# Air in my faucets



## sitemaster200 (Mar 13, 2008)

I moved into a new construction 1 year ago, so all my equiptment is brand new. The problem I'm having is with air coming out of my kitchen sink, and bathroom sink on the 2nd level.

Layout of the house is an unfinished basement on the 1st level, which is where the furnace and water tank are. According to the plumber who set up the house, my hot water is heated by the furnace, and distributed through out the house. I don't know what this system is called. On the 2nd level, where the air is coming out of both faucets, is the kitchen and bathroom. On the 3rd level, are 2 bathrooms and 3 bedrooms, all of which I do not have any problem with air in the faucets nor do I have any air that i can hear in the baseboard heating pipes.

Basically, since late September, when i turn on the faucet in the kitchen, I get intermittent spitting of air. There is no specific pattern to it. Sometimes it happens when I first turn it on, sometimes it happens as we are cleaning dishes. For the bathroom, it usually happens when I first turn it on. There is a big spit of air for a couple of seconds, and then the water will come out. It usually doesn't happen again after that while the water is running. 

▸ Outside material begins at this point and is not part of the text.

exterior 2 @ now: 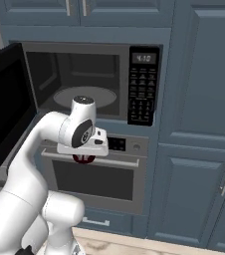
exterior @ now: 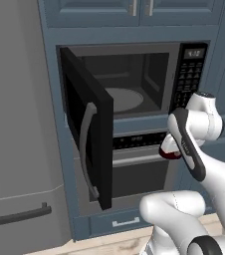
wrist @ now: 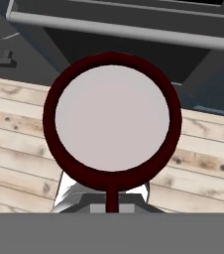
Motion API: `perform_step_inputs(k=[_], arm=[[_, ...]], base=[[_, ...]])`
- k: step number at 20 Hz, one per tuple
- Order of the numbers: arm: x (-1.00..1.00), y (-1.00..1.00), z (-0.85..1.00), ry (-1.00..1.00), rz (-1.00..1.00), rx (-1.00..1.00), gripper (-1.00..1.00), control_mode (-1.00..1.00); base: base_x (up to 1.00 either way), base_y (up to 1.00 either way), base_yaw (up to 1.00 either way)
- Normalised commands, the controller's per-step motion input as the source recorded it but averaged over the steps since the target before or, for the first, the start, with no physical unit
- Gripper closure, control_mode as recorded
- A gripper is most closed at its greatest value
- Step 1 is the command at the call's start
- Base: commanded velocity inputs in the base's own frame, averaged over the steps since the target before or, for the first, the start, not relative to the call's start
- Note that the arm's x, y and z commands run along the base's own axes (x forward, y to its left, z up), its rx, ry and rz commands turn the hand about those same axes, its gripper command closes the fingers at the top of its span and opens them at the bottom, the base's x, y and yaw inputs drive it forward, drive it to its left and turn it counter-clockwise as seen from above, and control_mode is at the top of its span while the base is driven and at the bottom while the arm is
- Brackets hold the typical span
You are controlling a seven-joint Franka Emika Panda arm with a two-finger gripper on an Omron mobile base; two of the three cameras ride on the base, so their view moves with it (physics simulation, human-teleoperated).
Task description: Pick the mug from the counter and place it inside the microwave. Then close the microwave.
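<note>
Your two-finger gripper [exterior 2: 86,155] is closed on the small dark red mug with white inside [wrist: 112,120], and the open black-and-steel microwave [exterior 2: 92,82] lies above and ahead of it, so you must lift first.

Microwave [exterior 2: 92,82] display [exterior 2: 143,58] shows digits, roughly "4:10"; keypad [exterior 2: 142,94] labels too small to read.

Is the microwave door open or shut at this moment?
Open. The microwave door is swung out to the left, and the bare turntable shows inside.
</note>
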Motion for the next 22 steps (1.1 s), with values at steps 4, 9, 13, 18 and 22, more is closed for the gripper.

These are the only places in the house where I have this problem. I've had the plumber at the house 2x. The 1st time, he said the temp for the hot water was too high, so he lowered it. We had it at 140 degrees.. the wife likes to cook while she showers! He lowered it to 120 and said it would solve the problem, which it didn't. Now he says that he has no idea and that nothing in the house could cause this. He basically told me that it's probably from the main line coming to house and we would have to live with it. The only thing that has changed since this started happening is we had turned on the heat.

Can anyone think of any causes/fixes for this problem?


----------



## Ron The Plumber (Jun 7, 2006)

Are you on a well or city water?


----------



## sitemaster200 (Mar 13, 2008)

City water.


----------



## RippySkippy (Feb 9, 2007)

I had a really odd air/water issue and don't know if it will help or not. Mine was when ever I'd first turn the water on...one faucet would spurt a bit of air then it would be fine.

Ultimately in ended up being the wide spread faucet T, one side was just a bit loose and draw small bit of air in when the water seeped out of the T. Keep in mind this was not on the pressure side of the faucet...so there wasn't any big squirts. The only way I found it was that the towel under the vanity sink had a small bit of dampness to it. tightened it up, and the air went away.

My point is it may be worth checking and rechecking for a very small (drip) type leak someplace.


----------



## sitemaster200 (Mar 13, 2008)

I will check under the sink as soon as I get home today. Thanks for the suggestion!


----------